Always use verbose=1 in health probes. Without it, /track returns a raw 1 or 0 string with no error context. With verbose=1, it returns a JSON object with a status field and an error field that explains failures (e.g., "error": "invalid token" vs "error": "geographic policy violation"). Set AliveMCP alerts: critical on any non-1 status from either endpoint; warning on response latency exceeding 3 seconds (Mixpanel's ingestion API is normally <200ms).
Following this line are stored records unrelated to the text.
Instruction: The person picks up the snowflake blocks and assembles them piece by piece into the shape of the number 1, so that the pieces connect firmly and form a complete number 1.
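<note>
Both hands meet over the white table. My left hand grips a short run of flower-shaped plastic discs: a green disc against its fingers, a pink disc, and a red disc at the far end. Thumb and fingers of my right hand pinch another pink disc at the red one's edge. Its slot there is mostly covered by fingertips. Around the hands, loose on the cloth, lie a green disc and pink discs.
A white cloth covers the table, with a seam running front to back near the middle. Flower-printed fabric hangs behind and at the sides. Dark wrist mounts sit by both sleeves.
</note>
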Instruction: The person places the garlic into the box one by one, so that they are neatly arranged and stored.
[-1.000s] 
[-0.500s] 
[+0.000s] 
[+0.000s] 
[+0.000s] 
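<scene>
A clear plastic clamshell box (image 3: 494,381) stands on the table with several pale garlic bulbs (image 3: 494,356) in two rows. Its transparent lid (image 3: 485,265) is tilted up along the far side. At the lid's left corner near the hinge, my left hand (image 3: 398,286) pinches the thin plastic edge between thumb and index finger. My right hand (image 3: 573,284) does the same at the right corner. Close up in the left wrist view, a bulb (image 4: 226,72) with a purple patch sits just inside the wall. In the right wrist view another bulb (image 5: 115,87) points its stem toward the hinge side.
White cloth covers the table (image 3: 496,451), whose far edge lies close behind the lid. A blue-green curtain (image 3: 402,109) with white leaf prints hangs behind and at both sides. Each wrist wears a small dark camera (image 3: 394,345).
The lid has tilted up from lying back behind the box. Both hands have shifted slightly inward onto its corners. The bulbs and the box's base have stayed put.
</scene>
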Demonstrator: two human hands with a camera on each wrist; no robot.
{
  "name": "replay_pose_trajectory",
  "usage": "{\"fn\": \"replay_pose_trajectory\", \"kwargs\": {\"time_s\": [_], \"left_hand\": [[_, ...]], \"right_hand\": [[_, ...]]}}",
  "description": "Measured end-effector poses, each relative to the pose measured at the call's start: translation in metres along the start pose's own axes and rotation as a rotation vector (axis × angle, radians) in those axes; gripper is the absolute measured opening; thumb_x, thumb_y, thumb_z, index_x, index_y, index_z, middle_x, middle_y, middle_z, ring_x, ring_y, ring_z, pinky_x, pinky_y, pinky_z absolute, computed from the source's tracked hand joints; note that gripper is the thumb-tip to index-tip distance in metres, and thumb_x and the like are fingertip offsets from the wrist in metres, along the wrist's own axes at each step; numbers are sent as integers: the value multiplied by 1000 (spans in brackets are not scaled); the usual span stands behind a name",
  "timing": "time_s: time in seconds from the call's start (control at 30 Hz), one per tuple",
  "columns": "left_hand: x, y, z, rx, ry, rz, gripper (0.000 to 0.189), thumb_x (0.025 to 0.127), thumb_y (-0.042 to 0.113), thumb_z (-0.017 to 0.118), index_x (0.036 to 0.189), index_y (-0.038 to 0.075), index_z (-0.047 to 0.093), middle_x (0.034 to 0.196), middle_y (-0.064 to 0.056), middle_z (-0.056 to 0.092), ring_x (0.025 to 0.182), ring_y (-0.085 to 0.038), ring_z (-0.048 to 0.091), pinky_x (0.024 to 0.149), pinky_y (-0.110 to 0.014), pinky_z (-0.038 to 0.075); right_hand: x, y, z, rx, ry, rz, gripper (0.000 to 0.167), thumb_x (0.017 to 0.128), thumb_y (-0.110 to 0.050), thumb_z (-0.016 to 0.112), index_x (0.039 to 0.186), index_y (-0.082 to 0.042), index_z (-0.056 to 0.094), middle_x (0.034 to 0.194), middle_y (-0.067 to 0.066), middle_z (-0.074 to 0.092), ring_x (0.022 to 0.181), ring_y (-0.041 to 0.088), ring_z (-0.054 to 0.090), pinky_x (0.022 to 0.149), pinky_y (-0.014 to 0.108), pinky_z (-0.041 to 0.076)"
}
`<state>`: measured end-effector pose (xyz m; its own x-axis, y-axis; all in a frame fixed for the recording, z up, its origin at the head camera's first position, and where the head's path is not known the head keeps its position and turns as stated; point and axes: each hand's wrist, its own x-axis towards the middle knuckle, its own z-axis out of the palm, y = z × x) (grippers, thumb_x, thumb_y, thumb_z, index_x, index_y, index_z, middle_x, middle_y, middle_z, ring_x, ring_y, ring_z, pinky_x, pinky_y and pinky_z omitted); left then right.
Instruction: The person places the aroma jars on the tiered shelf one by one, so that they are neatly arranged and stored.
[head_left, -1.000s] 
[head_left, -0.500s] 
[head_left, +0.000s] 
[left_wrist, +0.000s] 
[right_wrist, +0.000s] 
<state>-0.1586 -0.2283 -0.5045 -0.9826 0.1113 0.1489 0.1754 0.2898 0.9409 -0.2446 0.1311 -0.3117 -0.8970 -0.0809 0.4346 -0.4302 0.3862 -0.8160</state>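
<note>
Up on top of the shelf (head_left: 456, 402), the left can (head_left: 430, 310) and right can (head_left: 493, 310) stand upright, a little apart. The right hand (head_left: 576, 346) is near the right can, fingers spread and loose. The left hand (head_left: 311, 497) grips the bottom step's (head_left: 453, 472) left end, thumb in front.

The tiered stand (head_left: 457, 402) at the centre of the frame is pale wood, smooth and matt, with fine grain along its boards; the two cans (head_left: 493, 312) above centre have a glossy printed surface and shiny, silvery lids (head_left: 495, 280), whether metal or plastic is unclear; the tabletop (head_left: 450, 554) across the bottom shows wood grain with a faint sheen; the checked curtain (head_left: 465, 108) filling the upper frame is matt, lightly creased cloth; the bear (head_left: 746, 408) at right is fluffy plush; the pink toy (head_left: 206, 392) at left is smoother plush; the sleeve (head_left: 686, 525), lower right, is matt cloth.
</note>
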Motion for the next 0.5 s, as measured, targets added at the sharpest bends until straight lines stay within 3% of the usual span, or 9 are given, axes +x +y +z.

Common integration pitfalls

Sending events to the wrong regional host
EU data residency projects must use api-eu.mixpanel.com. Sending to api.mixpanel.com for an EU project returns a geographic policy error in verbose mode, or silently returns 0 without verbose. This is not a 401 or 403 — it looks like a generic failure, making it easy to misdiagnose as a token problem.
Confusing time units
Mixpanel's time property expects Unix seconds (not milliseconds). Date.now() returns milliseconds — pass Math.floor(Date.now() / 1000). Events with time values in milliseconds appear in Mixpanel with timestamps in year 2553, which skews funnel and retention analysis silently for any event that includes a time override.
Rate-limiting the /track endpoint with high-volume sends
The /track endpoint is rate-limited at 5 events per second per IP. The mixpanel-node SDK sends each event individually, synchronously — for high-volume MCP servers, this throttles quickly. Use the Import API (/import) with service account credentials for batch sends of more than a few events per second.
Treating People properties as event properties
People properties (set via /engage) appear in the People section of Mixpanel and are usable in cohort definitions. They do NOT automatically appear as event properties in funnel or flow reports. To filter events by a user attribute (like plan tier), you must either send the attribute as an event property on every relevant event, or use Mixpanel's "User Property" filter in reports (which joins events to People at query time).
Skipping $insert_id on retried events
Without $insert_id, retried events (e.g., after a network timeout) create duplicates in Mixpanel's event store. Duplicate events inflate funnel conversion counts and session lengths. Always generate a deterministic $insert_id for each logical event occurrence (e.g., sha256(userId + eventName + requestId)) and preserve it across retries.